> **PROBLEM**: Which lines of the entries below include "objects"? List them all.

[Recorded data]
-=-=-

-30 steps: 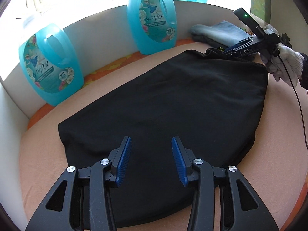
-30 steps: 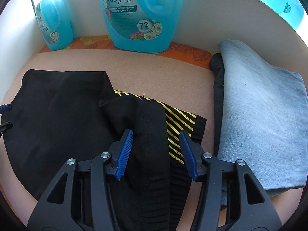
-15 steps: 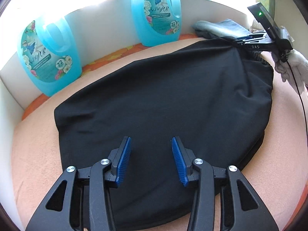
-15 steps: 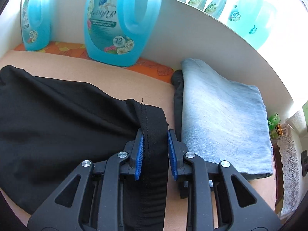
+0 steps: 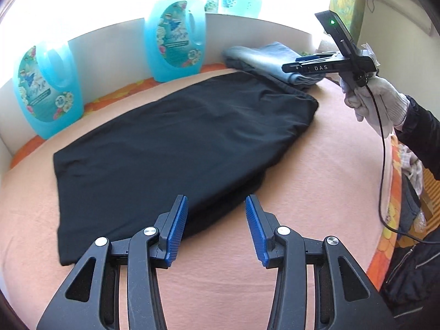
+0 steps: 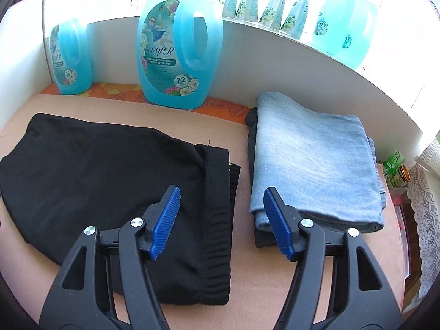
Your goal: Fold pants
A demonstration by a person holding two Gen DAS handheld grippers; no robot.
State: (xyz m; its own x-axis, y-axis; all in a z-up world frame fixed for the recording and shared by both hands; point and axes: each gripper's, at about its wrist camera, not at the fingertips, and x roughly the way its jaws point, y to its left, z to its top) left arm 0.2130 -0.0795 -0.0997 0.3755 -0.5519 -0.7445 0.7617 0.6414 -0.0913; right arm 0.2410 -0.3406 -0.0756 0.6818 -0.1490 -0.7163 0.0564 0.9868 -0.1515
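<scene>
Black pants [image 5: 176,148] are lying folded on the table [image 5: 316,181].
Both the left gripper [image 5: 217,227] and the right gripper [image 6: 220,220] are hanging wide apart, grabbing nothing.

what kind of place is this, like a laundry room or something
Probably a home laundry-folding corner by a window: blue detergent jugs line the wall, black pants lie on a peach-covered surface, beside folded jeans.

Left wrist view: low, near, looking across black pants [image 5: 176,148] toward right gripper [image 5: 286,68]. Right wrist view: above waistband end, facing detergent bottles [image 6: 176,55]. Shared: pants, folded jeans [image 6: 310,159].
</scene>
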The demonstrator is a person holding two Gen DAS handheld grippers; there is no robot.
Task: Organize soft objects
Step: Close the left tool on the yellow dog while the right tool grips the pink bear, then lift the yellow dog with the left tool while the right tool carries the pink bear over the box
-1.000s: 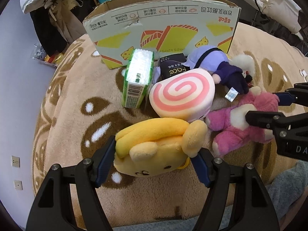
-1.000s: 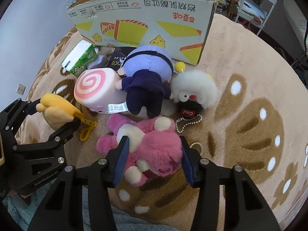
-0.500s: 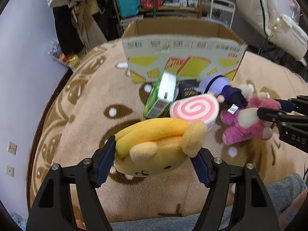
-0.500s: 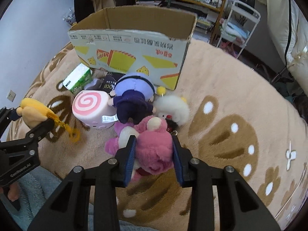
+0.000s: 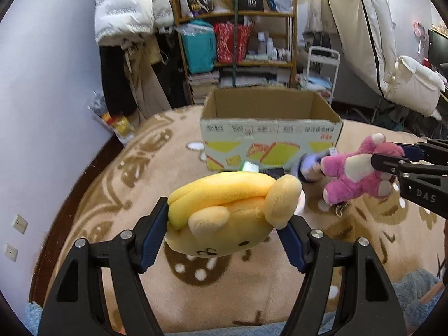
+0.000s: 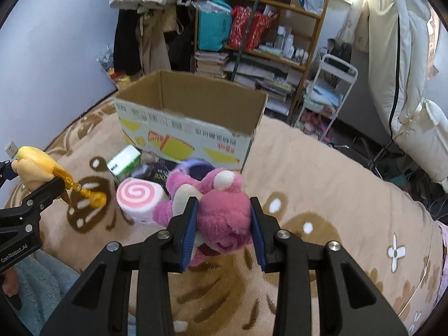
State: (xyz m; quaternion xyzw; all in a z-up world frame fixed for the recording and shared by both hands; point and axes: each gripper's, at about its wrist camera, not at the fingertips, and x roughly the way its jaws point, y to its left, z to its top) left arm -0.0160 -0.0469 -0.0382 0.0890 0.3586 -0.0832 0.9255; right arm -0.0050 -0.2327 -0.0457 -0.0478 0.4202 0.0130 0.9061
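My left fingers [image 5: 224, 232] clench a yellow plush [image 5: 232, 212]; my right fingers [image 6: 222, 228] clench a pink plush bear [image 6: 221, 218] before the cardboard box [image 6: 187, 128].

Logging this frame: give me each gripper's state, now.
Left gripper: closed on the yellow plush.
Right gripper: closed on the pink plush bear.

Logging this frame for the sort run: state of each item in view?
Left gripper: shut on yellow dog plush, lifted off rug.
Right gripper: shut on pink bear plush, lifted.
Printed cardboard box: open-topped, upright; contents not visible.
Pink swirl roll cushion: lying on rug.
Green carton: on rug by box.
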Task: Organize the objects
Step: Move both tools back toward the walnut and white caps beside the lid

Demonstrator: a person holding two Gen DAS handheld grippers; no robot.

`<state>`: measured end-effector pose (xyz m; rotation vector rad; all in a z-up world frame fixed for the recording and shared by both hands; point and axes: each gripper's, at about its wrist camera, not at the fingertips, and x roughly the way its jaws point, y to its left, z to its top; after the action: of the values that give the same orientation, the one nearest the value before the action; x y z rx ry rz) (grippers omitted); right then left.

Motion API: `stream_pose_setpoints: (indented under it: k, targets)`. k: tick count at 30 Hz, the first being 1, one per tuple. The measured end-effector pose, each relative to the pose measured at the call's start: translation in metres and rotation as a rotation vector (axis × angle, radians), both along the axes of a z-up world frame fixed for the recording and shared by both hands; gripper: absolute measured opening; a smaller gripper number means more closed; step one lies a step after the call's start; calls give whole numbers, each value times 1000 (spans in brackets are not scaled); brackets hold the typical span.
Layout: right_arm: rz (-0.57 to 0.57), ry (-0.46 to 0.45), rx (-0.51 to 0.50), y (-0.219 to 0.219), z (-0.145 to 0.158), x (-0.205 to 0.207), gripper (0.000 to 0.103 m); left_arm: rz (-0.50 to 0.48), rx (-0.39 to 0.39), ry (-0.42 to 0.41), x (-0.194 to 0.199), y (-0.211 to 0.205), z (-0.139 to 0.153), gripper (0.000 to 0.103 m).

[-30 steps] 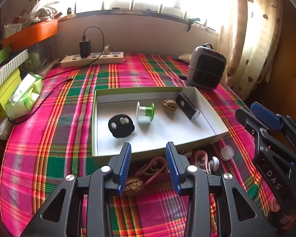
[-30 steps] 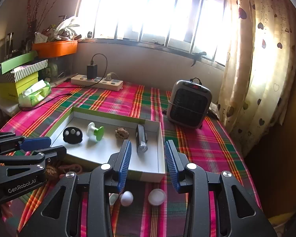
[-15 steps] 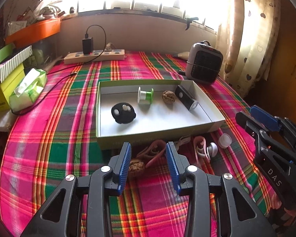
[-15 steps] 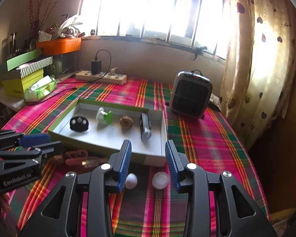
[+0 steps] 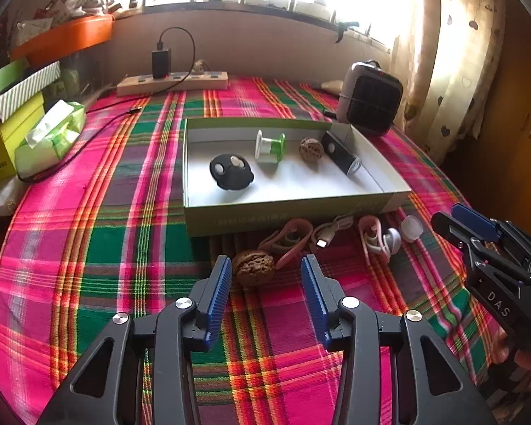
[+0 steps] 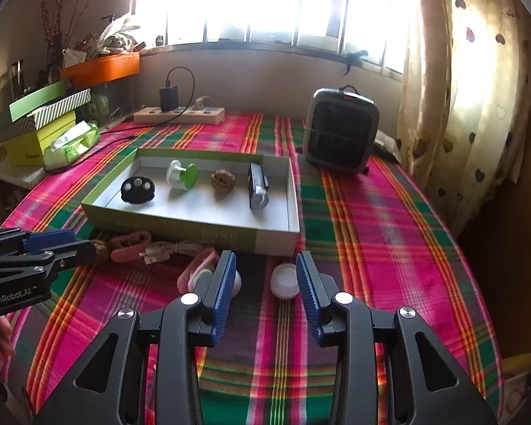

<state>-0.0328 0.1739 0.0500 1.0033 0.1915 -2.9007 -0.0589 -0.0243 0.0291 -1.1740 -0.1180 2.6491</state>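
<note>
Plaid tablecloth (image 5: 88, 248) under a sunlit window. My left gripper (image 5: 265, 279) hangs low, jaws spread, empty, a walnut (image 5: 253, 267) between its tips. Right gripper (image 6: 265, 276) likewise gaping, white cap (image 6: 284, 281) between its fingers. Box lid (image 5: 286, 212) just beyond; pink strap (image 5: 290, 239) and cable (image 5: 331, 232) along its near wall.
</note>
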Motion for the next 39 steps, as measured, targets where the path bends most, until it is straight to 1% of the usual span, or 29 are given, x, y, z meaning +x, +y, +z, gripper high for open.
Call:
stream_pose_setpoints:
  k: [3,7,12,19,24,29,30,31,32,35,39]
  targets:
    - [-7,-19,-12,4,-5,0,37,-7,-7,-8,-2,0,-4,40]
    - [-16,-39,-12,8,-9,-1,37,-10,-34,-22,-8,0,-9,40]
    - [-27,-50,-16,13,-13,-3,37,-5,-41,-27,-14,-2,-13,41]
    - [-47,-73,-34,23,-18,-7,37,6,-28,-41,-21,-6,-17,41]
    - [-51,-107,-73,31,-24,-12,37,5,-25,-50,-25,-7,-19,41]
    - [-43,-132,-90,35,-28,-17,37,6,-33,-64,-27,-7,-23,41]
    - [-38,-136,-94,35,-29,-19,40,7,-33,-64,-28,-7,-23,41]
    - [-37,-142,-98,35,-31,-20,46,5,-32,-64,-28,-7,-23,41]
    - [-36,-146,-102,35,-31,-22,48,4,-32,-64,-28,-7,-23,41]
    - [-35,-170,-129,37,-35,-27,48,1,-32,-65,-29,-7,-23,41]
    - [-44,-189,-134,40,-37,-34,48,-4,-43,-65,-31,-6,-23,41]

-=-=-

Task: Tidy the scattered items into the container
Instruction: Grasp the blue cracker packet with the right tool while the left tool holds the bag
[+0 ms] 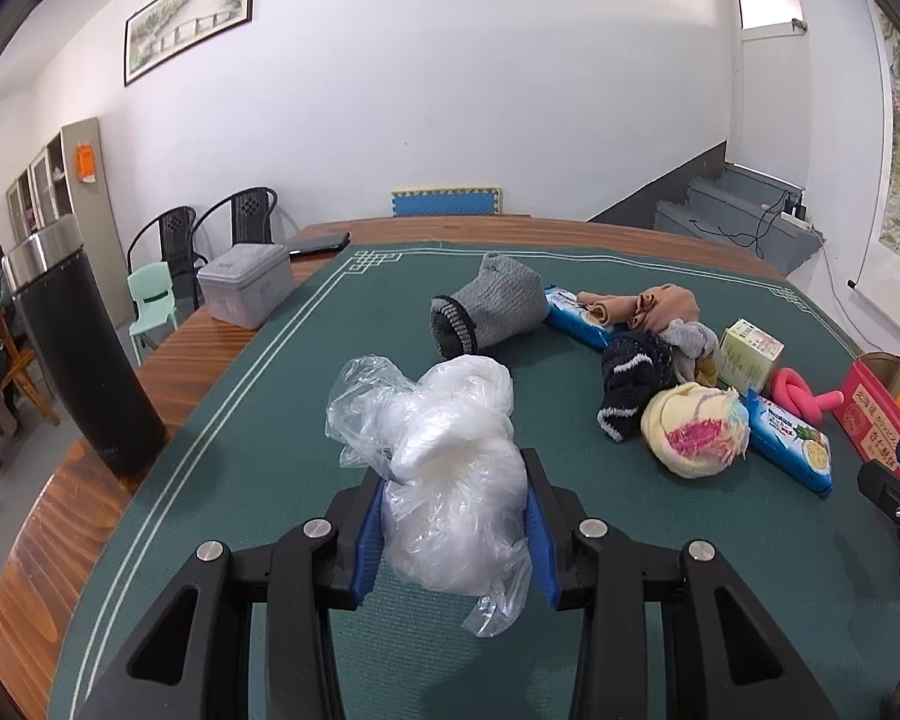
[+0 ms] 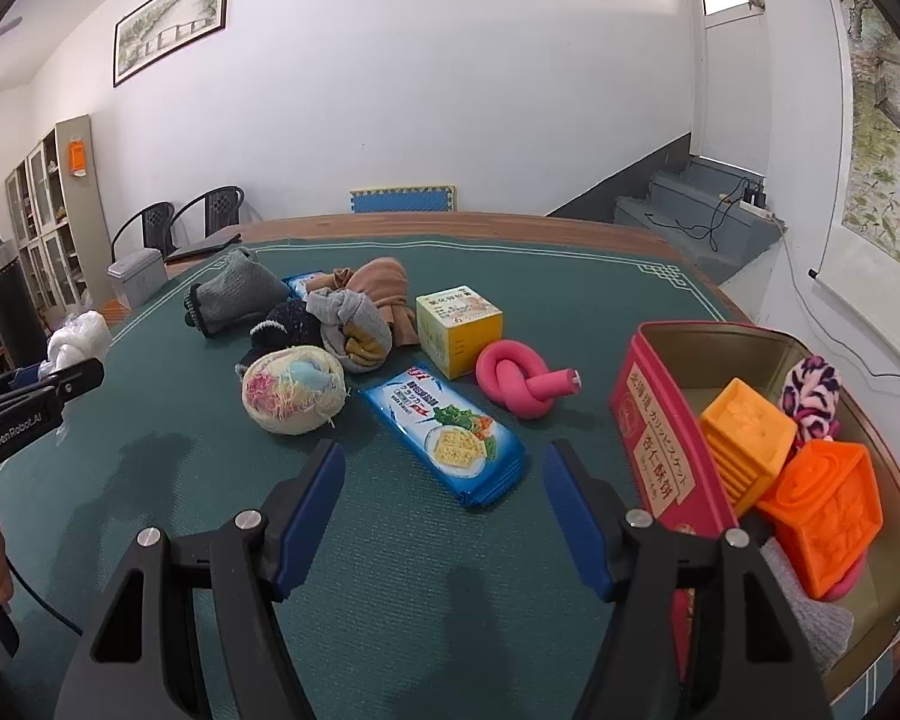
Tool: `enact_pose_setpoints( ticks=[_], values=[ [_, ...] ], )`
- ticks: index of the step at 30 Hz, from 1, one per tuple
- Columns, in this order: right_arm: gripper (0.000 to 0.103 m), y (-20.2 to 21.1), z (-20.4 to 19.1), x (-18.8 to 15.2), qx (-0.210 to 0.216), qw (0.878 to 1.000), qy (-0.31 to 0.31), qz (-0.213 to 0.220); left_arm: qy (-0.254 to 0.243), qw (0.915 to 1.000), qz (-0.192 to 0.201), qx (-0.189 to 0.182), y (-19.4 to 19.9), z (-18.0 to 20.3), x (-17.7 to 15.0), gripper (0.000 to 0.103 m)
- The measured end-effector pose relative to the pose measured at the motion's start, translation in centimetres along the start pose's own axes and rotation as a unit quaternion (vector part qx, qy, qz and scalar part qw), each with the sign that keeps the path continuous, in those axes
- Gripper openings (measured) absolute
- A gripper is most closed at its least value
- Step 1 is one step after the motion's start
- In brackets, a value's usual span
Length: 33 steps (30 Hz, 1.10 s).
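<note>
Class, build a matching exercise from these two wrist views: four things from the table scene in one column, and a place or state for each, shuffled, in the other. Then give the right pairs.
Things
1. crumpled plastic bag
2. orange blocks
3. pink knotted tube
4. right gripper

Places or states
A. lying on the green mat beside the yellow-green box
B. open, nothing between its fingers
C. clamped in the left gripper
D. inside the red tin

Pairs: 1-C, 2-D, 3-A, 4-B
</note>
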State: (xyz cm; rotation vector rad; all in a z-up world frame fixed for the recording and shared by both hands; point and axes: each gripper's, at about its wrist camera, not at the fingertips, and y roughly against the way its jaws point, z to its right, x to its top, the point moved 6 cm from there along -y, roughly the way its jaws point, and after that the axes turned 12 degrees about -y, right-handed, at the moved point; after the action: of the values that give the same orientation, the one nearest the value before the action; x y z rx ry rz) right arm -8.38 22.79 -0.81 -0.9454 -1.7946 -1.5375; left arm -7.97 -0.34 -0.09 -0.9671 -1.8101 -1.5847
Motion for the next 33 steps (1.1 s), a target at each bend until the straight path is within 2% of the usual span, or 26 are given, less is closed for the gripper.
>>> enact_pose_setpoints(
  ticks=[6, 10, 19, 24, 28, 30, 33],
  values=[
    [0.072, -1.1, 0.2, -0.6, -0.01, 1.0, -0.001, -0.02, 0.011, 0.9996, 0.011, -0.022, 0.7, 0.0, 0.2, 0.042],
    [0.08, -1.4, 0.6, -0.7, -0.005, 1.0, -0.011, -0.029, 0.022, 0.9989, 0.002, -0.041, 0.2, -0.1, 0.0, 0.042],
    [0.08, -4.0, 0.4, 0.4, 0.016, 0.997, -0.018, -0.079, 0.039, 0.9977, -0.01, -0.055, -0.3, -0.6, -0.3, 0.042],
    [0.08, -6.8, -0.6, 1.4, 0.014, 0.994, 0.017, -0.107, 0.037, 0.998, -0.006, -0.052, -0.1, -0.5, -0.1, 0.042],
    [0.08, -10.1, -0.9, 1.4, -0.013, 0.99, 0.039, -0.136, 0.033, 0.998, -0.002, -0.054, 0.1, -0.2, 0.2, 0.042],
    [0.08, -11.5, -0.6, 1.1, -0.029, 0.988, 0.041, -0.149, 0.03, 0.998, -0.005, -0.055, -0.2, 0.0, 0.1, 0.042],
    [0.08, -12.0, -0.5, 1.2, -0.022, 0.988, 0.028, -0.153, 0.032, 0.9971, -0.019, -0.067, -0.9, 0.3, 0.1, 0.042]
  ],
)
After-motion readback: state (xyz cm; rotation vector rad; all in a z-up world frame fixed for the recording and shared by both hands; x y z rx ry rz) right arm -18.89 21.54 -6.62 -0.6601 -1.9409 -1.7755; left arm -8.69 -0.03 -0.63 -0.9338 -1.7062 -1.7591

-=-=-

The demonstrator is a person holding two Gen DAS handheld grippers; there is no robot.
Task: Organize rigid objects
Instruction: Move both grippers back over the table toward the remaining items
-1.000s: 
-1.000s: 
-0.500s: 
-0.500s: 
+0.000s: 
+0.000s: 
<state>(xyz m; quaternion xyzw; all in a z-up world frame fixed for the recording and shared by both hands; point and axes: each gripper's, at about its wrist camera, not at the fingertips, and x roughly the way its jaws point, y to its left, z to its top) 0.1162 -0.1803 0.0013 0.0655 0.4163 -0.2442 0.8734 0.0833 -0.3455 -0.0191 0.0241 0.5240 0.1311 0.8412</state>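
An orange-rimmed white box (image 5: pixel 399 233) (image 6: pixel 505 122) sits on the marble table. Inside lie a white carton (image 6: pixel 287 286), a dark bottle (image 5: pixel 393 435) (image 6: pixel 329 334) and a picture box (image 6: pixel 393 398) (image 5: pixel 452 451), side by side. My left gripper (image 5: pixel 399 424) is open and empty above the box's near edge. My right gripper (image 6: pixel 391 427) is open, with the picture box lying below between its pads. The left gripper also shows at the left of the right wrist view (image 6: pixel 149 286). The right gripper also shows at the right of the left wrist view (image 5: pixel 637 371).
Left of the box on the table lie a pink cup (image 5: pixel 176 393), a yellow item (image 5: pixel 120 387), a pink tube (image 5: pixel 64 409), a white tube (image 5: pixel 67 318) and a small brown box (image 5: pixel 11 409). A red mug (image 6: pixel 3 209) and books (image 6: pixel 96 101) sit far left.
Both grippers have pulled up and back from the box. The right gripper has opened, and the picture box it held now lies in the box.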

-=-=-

> **SOLUTION TO THE EXERCISE**:
Task: Organize soft objects
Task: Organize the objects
Task: Organize rigid objects

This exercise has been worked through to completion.